Le docteur Hequet arrive à la barre. Ce médecin, âgé de 67 ans, cheveux blancs et lunettes bleues, a expertisé Cédric Jubillar à deux reprises durant l’enquête, en juillet et en octobre 2021.
« Dès mon premier examen, il était à l’isolement et il m’a dit d’emblée qu’il n’avait pas beaucoup de temps à m’accorder. » Il continue : « Tout doucement, nous avons réussi à établir un dialogue. Il a un bon contact avec la réalité, pas de trouble du jugement. Il n’était pas du tout décompensé. »
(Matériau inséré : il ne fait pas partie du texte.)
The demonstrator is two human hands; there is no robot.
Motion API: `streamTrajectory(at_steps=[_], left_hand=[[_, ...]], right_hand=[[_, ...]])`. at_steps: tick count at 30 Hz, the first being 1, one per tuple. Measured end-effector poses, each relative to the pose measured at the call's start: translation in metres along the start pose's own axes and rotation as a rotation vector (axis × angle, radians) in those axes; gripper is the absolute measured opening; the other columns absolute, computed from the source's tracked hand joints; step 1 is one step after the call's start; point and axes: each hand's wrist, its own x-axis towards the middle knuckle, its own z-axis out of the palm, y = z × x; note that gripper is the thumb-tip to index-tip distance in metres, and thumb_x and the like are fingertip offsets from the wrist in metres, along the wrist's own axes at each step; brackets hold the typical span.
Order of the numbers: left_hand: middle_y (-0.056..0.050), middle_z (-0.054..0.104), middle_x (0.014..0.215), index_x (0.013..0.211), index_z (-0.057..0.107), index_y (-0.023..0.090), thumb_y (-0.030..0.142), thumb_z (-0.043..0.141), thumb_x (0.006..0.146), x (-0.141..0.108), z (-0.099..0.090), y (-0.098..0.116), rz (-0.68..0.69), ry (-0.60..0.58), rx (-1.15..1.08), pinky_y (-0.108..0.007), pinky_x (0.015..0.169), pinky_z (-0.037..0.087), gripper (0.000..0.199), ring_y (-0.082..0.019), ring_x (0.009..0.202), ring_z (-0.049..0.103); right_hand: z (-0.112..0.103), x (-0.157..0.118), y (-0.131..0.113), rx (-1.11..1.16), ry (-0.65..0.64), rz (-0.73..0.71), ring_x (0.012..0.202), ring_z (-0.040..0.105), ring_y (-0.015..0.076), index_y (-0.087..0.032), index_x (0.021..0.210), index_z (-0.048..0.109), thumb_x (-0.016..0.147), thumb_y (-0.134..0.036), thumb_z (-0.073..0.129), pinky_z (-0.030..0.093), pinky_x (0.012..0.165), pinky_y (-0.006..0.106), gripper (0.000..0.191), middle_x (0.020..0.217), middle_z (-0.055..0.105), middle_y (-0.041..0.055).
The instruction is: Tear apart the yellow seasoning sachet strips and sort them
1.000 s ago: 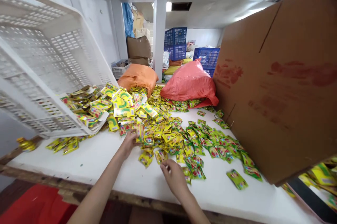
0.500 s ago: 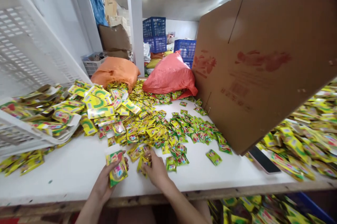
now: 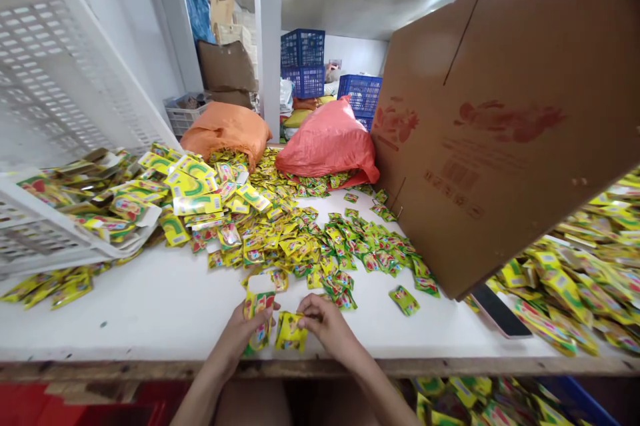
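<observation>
Near the table's front edge, my left hand (image 3: 240, 333) is closed around a small yellow-green carton (image 3: 259, 316), its white top flap raised. Just right of it, my right hand (image 3: 325, 323) pinches a yellow sachet (image 3: 291, 331) by its right side. The sachet is close beside the carton; whether they touch I cannot tell. Beyond both hands spreads a pile of yellow sachets (image 3: 285, 233), with green sachets (image 3: 380, 246) to its right. One green sachet (image 3: 404, 300) lies apart on the white table (image 3: 165, 306).
A tilted white crate (image 3: 60, 239) at left spills flat cartons (image 3: 195, 179). Orange (image 3: 227, 129) and red sacks (image 3: 327, 143) lie at the back. A big cardboard box (image 3: 500, 113) leans at right, by a phone (image 3: 501, 311) and filled cartons (image 3: 560, 279).
My left hand has moved right with the carton. My right hand has drawn a yellow sachet from the pile toward me, beside the carton. The view has shifted slightly.
</observation>
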Motion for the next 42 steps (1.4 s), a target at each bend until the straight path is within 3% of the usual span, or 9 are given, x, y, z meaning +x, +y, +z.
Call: streamTrajectory(at_steps=[6, 13, 18, 21, 24, 27, 32, 37, 42], left_hand=[[-0.007, 0.069, 0.078, 0.082, 0.062, 0.013, 0.036, 0.073, 0.054, 0.005, -0.008, -0.009, 0.054, 0.094, 0.096, -0.027, 0.061, 0.048, 0.038, -0.017, 0.063, 0.061], [-0.008, 0.07, 0.079, 0.081, 0.063, 0.014, 0.041, 0.071, 0.056, 0.005, -0.015, -0.017, 0.069, 0.127, 0.104, -0.026, 0.057, 0.049, 0.038, -0.015, 0.057, 0.06], [-0.007, 0.069, 0.074, 0.081, 0.063, 0.012, 0.044, 0.071, 0.055, 0.006, -0.009, -0.018, 0.057, 0.102, 0.093, -0.026, 0.056, 0.048, 0.042, -0.017, 0.061, 0.061], [-0.006, 0.067, 0.068, 0.081, 0.063, 0.012, 0.045, 0.071, 0.055, 0.002, -0.008, -0.015, 0.058, 0.095, 0.1, -0.026, 0.056, 0.047, 0.043, -0.017, 0.059, 0.06], [-0.006, 0.067, 0.068, 0.08, 0.063, 0.012, 0.045, 0.072, 0.052, -0.001, -0.007, -0.012, 0.032, 0.108, 0.082, -0.026, 0.054, 0.047, 0.045, -0.016, 0.055, 0.058], [-0.005, 0.067, 0.069, 0.08, 0.062, 0.012, 0.045, 0.073, 0.052, -0.003, -0.006, -0.011, 0.015, 0.116, 0.075, -0.025, 0.053, 0.046, 0.044, -0.016, 0.057, 0.058], [-0.004, 0.066, 0.066, 0.081, 0.062, 0.012, 0.046, 0.071, 0.056, -0.006, -0.006, -0.011, 0.031, 0.094, 0.077, -0.024, 0.054, 0.045, 0.043, -0.014, 0.056, 0.058], [-0.002, 0.065, 0.062, 0.084, 0.063, 0.011, 0.043, 0.071, 0.059, -0.006, -0.004, -0.009, 0.022, 0.05, 0.087, -0.024, 0.058, 0.047, 0.041, -0.016, 0.06, 0.06], [-0.007, 0.071, 0.083, 0.088, 0.062, 0.013, 0.039, 0.074, 0.056, -0.008, 0.005, -0.004, 0.011, 0.01, -0.025, -0.03, 0.071, 0.049, 0.043, -0.021, 0.077, 0.064]], right_hand=[[0.018, -0.009, -0.004, -0.293, 0.148, -0.076, 0.073, 0.056, 0.0145, -0.023, 0.098, 0.059, 0.068, -0.004, 0.049, 0.044, 0.07, 0.026, 0.037, 0.095, 0.06, 0.0016], [-0.04, -0.008, -0.016, -0.445, 0.247, -0.177, 0.085, 0.056, 0.0178, -0.019, 0.096, 0.061, 0.076, -0.008, 0.041, 0.043, 0.076, 0.028, 0.03, 0.09, 0.06, 0.0048], [-0.058, 0.004, -0.002, -0.688, 0.161, -0.065, 0.085, 0.056, 0.0199, -0.019, 0.086, 0.066, 0.075, -0.011, 0.044, 0.041, 0.077, 0.031, 0.026, 0.088, 0.06, 0.0064], [-0.054, 0.004, -0.003, -0.807, 0.114, -0.021, 0.092, 0.053, 0.0221, -0.022, 0.094, 0.065, 0.078, -0.025, 0.051, 0.037, 0.081, 0.033, 0.021, 0.094, 0.06, 0.0059], [-0.047, 0.005, -0.005, -0.928, 0.006, 0.041, 0.102, 0.048, 0.0248, -0.024, 0.105, 0.06, 0.071, -0.026, 0.062, 0.032, 0.085, 0.034, 0.034, 0.106, 0.057, 0.0058], [-0.041, 0.006, -0.004, -0.954, -0.028, 0.091, 0.105, 0.045, 0.0269, -0.019, 0.106, 0.058, 0.064, -0.02, 0.066, 0.031, 0.086, 0.035, 0.043, 0.109, 0.055, 0.0097], [-0.035, -0.013, -0.01, -0.914, -0.001, 0.07, 0.097, 0.046, 0.0241, -0.019, 0.089, 0.055, 0.064, -0.015, 0.062, 0.033, 0.082, 0.032, 0.027, 0.098, 0.055, 0.0064], [-0.036, -0.043, -0.021, -0.685, -0.139, 0.062, 0.082, 0.051, 0.0169, -0.021, 0.088, 0.048, 0.073, -0.012, 0.05, 0.036, 0.072, 0.024, 0.018, 0.088, 0.056, 0.0023], [-0.036, -0.046, -0.02, -0.701, -0.096, 0.051, 0.083, 0.053, 0.0174, -0.02, 0.081, 0.052, 0.072, -0.009, 0.048, 0.036, 0.072, 0.024, 0.015, 0.089, 0.057, 0.0039]])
Il dit qu’il est innocent, qu’il va sortir rapidement, « il exprime une certaine colère, il constate des dysfonctionnements par rapport à son incarcération, évoque les surveillants qui l’appellent par son prénom. […] Il y a une colère maîtrisée. »
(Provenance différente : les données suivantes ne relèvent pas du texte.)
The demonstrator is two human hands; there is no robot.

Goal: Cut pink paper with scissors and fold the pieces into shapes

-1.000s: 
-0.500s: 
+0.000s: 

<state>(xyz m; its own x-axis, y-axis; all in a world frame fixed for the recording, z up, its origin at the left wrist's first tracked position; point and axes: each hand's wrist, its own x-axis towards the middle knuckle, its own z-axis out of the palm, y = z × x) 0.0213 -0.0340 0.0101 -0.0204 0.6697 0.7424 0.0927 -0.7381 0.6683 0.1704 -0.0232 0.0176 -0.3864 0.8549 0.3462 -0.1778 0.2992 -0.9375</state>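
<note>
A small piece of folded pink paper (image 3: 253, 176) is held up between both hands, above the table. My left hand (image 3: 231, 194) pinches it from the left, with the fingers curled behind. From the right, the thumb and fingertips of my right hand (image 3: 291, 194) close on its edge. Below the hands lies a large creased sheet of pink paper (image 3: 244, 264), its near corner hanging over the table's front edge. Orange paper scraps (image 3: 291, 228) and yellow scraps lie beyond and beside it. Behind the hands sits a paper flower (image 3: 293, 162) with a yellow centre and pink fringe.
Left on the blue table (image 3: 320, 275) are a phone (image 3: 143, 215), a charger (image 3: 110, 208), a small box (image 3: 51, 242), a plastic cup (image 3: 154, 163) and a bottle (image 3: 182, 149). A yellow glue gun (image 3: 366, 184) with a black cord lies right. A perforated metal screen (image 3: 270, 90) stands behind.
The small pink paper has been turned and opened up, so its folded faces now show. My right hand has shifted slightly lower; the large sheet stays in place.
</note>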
Concernant son addiction : « Il a une consommation extrêmement importante de tabac et de cannabis, depuis son incarcération. Il est sevré. Il fume régulièrement depuis l’âge de 12, 13 ans. Concernant le cannabis, il dit qu’il en consomme de longue date, 10 à 25 joints par jour. » Il est en sevrage en détention. Avant son incarcération, sa consommation représentait 250 € par mois. Le cannabis « ne l'a jamais rendu agressif ni suspicieux. » Le psychiatre note « une consommation extrêmement conséquente mais maintenue, qui a un effet antistress. »
Concernant l’alcool, cela lui permet de se désinhiber, « il dit ne pas être agressif quand il en consomme ».
Il regarde la télévision et lit, il n'a pas le droit à la visite. Il dort cinq heures par nuit avec une sieste en journée. Il reçoit un traitement contre l'anxiété.